Open-field behavior of rats previously subjected to short-term hyperbilirubinemia with or without blood-brain barrier manipulations.

The aim of this study was to investigate (i) whether bilirubin encephalopathy with lasting sequelae could be created in a rat model, and (ii) putative differences in brain toxicity between bound and unbound bilirubin. Hyperbilirubinemia was produced by infusing bilirubin 20 mg/kg/h during 3 h into 6-week-old male Sprague-Dawley rats. In addition to the hyperbilirubinemia, different groups were created by exposing the rats to hyperosmolality, hypercarbia, and sulfisoxazole.
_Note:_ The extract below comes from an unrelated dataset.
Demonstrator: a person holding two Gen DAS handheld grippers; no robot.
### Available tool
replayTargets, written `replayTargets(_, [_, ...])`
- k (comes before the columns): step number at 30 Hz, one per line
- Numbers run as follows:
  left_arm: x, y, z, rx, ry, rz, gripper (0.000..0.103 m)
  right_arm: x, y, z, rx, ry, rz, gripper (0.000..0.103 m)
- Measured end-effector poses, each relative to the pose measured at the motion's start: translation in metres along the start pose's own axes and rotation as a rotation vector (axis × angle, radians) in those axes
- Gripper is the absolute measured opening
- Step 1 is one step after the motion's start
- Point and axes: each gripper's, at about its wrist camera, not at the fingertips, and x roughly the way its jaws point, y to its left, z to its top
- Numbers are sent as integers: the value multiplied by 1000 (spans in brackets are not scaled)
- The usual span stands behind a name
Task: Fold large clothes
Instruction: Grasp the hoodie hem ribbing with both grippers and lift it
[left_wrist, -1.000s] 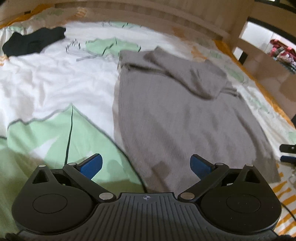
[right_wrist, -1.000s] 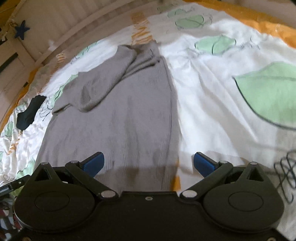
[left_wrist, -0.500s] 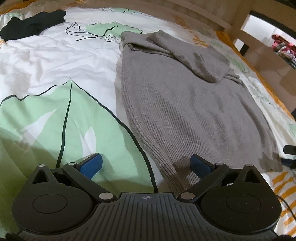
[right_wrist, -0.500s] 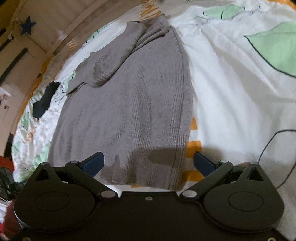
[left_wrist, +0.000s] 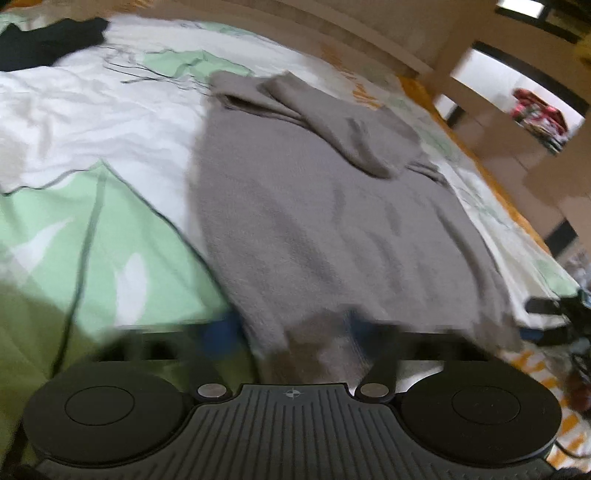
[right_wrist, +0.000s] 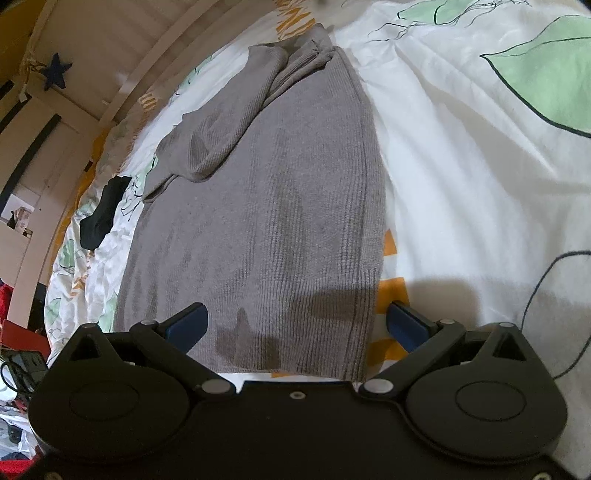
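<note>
Sweater (left_wrist: 332, 229): flat on bed (left_wrist: 92, 122), hem nearest both claws.
Left claw (left_wrist: 291, 332): blurred, closing on sweater's hem corner.
Right claw (right_wrist: 295, 321): wide, straddling sweater's other hem corner (right_wrist: 354, 354).

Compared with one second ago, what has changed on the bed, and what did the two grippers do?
The left gripper has closed its fingers on the near hem of the grey sweater; before they stood wide open. Both grippers came nearer to that hem. The right gripper stays open, its fingers either side of the hem's corner. The sweater, with its sleeve folded across, and the black garment lie as before.
</note>
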Motion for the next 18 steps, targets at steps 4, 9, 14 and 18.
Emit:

Three weeks after the infusion the rats were studied in an open-field apparatus during 10 daily sessions of 15 min duration. A data collection program was used to study the following measures of activity: crossings in cage, peeks, rearing, latency to enter field, crossings in middle and in outer field, and time outside cage. The data were subjected to multivariate analyses of variance (MANOVA). Generally, the level of activity was higher in the bilirubin-treated rats as compared to the control animals. The difference in activity between bilirubin-treated and control rats changed systematically both between and within sessions. The data show that both unbound and albumin-bound bilirubin are neurotoxic, but they indicate a more pronounced effect of unbound bilirubin. The sequelae of bilirubin brain toxicity appear to include changes in stimulus processing. This is compatible with findings from neuropsychological tests of children who have had significant neonatal hyperbilirubinemia.